--- START ---

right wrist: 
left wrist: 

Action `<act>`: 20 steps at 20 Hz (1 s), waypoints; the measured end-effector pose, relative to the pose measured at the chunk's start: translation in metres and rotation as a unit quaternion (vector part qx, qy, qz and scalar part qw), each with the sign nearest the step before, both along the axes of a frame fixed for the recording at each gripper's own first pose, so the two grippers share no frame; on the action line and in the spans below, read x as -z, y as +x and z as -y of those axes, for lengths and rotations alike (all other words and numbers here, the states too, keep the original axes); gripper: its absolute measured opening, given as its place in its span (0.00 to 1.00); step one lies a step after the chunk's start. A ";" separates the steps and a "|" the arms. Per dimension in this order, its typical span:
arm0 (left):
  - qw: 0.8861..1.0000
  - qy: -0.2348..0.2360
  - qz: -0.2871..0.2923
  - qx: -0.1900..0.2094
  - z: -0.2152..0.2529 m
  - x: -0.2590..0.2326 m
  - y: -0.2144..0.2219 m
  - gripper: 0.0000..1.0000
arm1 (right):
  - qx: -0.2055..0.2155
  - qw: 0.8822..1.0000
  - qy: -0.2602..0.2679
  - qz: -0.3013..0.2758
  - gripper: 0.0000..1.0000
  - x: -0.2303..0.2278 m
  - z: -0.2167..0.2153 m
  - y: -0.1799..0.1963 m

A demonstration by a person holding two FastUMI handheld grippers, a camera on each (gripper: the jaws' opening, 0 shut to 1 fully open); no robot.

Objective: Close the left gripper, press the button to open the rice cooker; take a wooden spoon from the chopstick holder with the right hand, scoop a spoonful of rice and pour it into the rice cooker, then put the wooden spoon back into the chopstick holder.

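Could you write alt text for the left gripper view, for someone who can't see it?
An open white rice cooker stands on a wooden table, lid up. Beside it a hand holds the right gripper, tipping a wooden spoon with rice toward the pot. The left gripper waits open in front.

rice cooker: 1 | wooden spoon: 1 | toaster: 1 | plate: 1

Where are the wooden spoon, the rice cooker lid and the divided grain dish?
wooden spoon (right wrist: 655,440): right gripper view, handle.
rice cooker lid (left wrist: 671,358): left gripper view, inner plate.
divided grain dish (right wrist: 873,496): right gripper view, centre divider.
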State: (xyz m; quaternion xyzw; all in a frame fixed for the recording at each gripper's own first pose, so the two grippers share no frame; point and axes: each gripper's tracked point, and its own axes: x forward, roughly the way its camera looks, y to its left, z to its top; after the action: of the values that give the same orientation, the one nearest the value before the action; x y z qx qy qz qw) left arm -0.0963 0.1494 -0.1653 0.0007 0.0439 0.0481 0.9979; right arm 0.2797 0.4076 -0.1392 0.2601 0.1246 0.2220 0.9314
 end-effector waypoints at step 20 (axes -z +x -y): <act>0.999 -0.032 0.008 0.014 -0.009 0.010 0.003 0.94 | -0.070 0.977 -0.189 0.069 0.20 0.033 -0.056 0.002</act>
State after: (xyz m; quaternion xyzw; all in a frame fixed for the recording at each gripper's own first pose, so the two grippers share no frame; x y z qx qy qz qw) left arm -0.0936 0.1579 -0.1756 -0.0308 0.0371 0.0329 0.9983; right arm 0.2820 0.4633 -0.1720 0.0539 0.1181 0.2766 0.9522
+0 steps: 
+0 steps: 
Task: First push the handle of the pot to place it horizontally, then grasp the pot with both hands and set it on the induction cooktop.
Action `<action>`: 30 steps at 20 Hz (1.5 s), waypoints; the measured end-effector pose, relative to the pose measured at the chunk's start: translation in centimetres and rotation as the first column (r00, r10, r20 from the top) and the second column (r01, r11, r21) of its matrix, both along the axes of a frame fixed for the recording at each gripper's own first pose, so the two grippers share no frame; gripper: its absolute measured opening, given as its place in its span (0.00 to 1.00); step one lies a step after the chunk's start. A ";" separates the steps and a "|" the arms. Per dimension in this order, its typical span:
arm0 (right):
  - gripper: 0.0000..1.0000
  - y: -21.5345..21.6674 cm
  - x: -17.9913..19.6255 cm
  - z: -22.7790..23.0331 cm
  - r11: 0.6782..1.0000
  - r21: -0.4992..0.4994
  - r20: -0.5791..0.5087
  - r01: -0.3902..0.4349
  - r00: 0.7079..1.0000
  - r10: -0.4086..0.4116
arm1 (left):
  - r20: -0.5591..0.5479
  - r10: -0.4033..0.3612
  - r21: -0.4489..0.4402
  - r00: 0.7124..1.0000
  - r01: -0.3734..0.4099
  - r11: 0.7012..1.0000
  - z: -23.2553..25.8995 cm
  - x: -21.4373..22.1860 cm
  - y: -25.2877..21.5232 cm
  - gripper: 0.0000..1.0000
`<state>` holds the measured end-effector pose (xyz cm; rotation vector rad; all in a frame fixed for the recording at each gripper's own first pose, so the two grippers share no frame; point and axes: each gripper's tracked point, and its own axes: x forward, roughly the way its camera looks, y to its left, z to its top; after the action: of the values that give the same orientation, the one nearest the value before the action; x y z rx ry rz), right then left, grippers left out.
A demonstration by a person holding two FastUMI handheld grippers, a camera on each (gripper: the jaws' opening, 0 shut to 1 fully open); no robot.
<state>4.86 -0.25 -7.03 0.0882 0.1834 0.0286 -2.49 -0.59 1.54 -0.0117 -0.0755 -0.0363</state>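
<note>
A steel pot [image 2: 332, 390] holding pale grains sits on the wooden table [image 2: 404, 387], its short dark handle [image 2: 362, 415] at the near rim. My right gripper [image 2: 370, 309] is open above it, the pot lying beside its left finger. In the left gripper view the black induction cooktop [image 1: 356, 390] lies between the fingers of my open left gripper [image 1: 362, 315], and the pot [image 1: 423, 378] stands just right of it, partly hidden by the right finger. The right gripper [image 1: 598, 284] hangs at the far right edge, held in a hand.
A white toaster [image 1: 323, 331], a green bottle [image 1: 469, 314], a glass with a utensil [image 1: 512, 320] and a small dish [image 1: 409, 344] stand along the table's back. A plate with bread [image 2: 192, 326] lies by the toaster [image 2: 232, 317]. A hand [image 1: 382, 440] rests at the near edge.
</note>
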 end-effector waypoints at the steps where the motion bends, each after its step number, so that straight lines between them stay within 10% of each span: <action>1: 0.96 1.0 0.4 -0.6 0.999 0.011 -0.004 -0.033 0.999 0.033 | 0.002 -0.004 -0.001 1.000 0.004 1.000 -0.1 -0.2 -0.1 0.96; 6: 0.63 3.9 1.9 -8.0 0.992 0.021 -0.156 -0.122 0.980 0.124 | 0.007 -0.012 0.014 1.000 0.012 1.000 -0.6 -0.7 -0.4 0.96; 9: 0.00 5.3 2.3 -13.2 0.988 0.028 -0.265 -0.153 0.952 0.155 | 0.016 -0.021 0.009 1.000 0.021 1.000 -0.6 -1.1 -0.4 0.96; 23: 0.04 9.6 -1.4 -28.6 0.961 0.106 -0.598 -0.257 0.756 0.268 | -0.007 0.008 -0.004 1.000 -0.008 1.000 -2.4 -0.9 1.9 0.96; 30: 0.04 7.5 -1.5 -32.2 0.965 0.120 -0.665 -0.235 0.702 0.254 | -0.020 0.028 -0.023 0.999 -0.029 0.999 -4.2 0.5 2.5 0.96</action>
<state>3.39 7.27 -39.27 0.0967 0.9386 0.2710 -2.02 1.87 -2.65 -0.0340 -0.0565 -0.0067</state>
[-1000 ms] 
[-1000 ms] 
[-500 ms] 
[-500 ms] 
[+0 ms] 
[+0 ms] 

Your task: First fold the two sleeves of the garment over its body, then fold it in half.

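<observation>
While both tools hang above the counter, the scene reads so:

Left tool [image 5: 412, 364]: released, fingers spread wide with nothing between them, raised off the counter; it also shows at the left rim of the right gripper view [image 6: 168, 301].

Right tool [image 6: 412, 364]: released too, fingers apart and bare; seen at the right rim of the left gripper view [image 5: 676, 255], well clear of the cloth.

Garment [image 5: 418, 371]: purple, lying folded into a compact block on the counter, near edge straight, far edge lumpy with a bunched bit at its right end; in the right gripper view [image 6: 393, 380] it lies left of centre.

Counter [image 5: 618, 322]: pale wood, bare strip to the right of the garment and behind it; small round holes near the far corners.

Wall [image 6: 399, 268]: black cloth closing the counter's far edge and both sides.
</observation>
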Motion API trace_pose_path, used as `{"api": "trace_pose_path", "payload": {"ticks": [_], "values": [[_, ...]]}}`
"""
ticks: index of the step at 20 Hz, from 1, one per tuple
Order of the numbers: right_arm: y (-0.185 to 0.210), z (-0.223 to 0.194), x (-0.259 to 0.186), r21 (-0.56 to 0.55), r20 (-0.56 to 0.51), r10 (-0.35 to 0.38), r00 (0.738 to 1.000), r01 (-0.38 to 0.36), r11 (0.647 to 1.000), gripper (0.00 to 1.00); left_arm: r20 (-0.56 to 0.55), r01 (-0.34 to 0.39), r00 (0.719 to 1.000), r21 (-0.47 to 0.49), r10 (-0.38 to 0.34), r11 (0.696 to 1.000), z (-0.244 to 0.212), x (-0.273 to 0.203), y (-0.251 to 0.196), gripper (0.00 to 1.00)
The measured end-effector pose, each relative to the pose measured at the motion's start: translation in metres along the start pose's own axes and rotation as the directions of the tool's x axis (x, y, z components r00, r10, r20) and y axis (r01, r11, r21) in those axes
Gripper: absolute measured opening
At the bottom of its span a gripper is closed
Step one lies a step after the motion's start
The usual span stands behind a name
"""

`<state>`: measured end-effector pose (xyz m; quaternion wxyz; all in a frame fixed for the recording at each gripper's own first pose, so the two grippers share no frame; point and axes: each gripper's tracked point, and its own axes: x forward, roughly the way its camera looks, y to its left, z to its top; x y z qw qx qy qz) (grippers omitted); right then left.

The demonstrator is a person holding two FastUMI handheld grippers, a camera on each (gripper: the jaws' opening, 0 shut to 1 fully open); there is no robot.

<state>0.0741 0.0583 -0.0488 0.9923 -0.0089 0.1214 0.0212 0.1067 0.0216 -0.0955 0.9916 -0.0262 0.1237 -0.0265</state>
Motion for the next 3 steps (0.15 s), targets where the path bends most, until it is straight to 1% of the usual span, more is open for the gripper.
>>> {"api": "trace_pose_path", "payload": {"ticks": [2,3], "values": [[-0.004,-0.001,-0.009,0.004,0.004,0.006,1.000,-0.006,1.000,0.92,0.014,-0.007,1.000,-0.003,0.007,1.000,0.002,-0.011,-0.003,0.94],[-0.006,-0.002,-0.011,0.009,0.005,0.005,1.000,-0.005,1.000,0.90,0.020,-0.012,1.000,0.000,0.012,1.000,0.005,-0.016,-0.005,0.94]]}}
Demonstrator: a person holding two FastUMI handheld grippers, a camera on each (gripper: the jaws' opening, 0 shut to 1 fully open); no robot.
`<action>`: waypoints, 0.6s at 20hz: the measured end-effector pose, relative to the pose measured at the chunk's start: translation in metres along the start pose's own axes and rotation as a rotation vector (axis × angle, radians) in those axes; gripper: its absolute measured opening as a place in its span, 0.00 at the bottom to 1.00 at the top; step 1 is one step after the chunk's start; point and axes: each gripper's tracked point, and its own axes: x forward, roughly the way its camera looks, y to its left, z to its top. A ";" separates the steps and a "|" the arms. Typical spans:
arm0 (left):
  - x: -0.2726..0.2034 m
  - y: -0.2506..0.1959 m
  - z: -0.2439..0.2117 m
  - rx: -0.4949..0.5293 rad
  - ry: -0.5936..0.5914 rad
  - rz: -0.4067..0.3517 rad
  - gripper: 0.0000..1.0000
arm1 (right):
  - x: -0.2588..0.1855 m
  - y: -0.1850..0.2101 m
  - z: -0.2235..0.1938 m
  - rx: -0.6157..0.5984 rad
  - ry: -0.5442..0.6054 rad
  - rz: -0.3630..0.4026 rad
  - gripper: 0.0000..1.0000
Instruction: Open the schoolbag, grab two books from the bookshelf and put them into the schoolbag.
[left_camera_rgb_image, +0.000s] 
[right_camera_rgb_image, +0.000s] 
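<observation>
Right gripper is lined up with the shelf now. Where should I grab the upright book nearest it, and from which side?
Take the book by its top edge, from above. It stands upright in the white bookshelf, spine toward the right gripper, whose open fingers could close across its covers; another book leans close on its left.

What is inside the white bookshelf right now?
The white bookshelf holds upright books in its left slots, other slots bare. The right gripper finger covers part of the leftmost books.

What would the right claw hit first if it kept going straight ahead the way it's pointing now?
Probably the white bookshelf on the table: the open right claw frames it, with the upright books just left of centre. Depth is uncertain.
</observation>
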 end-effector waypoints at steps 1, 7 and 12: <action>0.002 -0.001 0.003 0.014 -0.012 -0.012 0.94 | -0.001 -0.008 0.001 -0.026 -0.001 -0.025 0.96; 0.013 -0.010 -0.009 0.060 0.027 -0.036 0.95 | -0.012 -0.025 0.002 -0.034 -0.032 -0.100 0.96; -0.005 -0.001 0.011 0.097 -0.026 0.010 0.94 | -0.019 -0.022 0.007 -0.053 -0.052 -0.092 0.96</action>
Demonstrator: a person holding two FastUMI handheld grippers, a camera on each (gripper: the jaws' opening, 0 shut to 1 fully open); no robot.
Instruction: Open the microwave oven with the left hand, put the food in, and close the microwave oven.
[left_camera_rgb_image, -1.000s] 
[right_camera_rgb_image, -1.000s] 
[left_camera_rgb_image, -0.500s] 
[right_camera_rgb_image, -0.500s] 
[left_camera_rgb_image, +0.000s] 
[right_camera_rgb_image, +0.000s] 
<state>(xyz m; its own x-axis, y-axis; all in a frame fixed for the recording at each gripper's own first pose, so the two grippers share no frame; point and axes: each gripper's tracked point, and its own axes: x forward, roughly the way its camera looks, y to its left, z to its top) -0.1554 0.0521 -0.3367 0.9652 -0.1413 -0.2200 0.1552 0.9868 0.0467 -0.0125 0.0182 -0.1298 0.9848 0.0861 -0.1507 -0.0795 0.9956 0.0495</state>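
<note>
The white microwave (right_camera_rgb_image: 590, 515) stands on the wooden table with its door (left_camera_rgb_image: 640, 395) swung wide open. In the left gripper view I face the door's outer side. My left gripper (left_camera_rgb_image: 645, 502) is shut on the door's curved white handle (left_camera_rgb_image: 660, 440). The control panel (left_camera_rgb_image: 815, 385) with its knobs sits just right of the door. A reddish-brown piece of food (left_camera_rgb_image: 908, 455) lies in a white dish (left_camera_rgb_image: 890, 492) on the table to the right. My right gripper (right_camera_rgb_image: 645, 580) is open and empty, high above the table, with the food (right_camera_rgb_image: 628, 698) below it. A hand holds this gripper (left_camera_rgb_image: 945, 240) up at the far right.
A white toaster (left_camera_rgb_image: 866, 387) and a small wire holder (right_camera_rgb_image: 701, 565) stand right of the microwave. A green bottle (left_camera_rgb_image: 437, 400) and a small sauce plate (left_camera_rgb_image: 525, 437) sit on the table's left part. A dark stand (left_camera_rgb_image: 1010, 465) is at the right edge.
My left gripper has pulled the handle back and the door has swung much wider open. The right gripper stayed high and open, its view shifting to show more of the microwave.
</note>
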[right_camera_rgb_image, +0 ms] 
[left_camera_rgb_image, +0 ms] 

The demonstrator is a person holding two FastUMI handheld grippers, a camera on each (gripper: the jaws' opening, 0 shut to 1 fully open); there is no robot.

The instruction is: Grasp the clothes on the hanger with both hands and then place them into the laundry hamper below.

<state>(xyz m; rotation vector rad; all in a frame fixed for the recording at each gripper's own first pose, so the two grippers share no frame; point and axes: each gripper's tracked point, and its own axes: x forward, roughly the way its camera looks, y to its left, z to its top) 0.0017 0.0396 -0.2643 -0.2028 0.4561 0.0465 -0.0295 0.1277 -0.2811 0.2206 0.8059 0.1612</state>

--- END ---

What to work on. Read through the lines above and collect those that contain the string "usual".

Output.
The usual span stands behind a name
Motion for the next 3 steps (0.15 s), targets where the path bends most, until it is straight to 1% of the usual span, more is open for the gripper.

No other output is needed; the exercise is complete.